Empat puluh

988 185 13
                                    

Seperti apa yang dikatakannya pada Gaara Dua hari lalu, Sakura datang menjemput Gaara ke apartemen yang di tempati lelaki itu menggunakan mobil kesayangan Sasori—tentu saja setelah meminta izin, dengan sedikit paksaan sebelumnya. Membantu mengangkut koper yang akan Gaara bawa, serta mengantarkannya hingga selamat sampai ke bandara.

"Jaga dirimu." Sakura memeluk Gaara sekilas, menekan perasaan canggung yang sudah ia rasakan sejak perjalanan menuju bandara.

"Tentu," balas Gaara. Sudut bibirnya terangkat saat ia mengangguk pada Sakura. "Aku akan makan dengan baik di sana."

"Aku tak menyuruhmu melakukan itu."

Gaara menutup mulutnya saat tawa kecil meluncur begitu saja dari celah bibirnya. "Aku hanya tidak ingin membuatmu khawatir," ujarnya, mengangkat bahu. Mengaduh pelan saat Sakura memukul lengannya main-main. " Ya sudah, aku berangkat."

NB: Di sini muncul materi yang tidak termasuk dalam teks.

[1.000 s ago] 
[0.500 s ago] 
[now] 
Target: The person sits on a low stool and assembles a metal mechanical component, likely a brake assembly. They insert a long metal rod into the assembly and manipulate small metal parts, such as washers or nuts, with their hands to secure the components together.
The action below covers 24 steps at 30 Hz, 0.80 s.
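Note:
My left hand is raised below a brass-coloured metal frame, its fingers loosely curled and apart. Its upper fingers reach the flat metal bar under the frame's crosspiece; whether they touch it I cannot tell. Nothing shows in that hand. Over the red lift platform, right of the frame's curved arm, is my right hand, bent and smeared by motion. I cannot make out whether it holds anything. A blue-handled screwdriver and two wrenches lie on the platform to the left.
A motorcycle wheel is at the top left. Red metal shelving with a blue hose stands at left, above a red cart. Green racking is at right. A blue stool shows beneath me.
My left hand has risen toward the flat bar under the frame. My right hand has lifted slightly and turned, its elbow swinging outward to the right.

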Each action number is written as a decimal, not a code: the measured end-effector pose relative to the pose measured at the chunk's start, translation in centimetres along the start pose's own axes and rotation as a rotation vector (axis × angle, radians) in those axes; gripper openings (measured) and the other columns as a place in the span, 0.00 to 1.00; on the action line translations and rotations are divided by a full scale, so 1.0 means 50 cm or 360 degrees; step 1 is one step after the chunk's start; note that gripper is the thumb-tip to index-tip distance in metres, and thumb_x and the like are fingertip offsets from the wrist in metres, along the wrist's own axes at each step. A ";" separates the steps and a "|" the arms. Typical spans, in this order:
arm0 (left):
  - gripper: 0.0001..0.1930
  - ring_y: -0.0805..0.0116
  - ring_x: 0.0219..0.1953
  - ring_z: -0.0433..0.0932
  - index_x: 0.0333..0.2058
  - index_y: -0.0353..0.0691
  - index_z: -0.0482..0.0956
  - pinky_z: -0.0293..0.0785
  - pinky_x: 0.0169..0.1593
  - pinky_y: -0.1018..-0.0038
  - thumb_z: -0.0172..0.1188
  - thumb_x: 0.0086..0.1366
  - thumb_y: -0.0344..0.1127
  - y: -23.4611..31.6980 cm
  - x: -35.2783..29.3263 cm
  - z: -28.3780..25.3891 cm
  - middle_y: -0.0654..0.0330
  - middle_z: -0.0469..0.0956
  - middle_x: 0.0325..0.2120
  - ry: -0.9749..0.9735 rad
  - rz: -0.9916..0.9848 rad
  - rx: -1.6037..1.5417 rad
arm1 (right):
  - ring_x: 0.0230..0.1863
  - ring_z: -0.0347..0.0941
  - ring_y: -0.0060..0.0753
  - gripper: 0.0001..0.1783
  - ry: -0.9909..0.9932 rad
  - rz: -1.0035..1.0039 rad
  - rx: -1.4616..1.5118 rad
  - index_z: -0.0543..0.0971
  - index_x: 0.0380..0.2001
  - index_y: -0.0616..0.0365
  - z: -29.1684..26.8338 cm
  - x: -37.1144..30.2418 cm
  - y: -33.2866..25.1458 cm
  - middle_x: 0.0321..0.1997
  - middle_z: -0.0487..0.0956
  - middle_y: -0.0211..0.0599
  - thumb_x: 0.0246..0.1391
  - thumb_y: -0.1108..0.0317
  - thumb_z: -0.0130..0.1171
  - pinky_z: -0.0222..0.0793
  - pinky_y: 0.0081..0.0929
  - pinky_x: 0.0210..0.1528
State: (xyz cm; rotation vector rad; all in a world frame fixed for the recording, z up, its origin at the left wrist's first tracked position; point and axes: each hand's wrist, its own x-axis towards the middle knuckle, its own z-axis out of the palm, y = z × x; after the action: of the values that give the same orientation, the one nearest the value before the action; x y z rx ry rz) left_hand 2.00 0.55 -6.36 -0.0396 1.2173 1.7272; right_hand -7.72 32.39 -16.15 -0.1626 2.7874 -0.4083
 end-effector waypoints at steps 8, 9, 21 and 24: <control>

Gaara melambai ke arah Sakura saat pemberitahuan bahwa pesawat yang hendak ia tumpangi akan berangkat sebentar lagi.

Di tempatnya, Sakura membalas lambaian Gaara, mengucapkan kata "hati-hati" sekali lagi dengan cukup keras. Mengabaikan jika sekarang dirinya menjadi pusat perhatian karena berteriak di tengah keramaian.

Setelah memastikan pesawat yang Gaara tumpangi lepas landas, Sakura memutuskan untuk ke supermarket. Tadi pagi-pagi sekali, sebelum ia ke rumah Sasori untuk meminjam mobil, Sakura mendapati persediaan makanan dalam lemari esnya sudah hampir habis. Ia hanya bisa menemukan beberapa botol air mineral yang berjejer rapi, serta sayuran yang mulai mengering.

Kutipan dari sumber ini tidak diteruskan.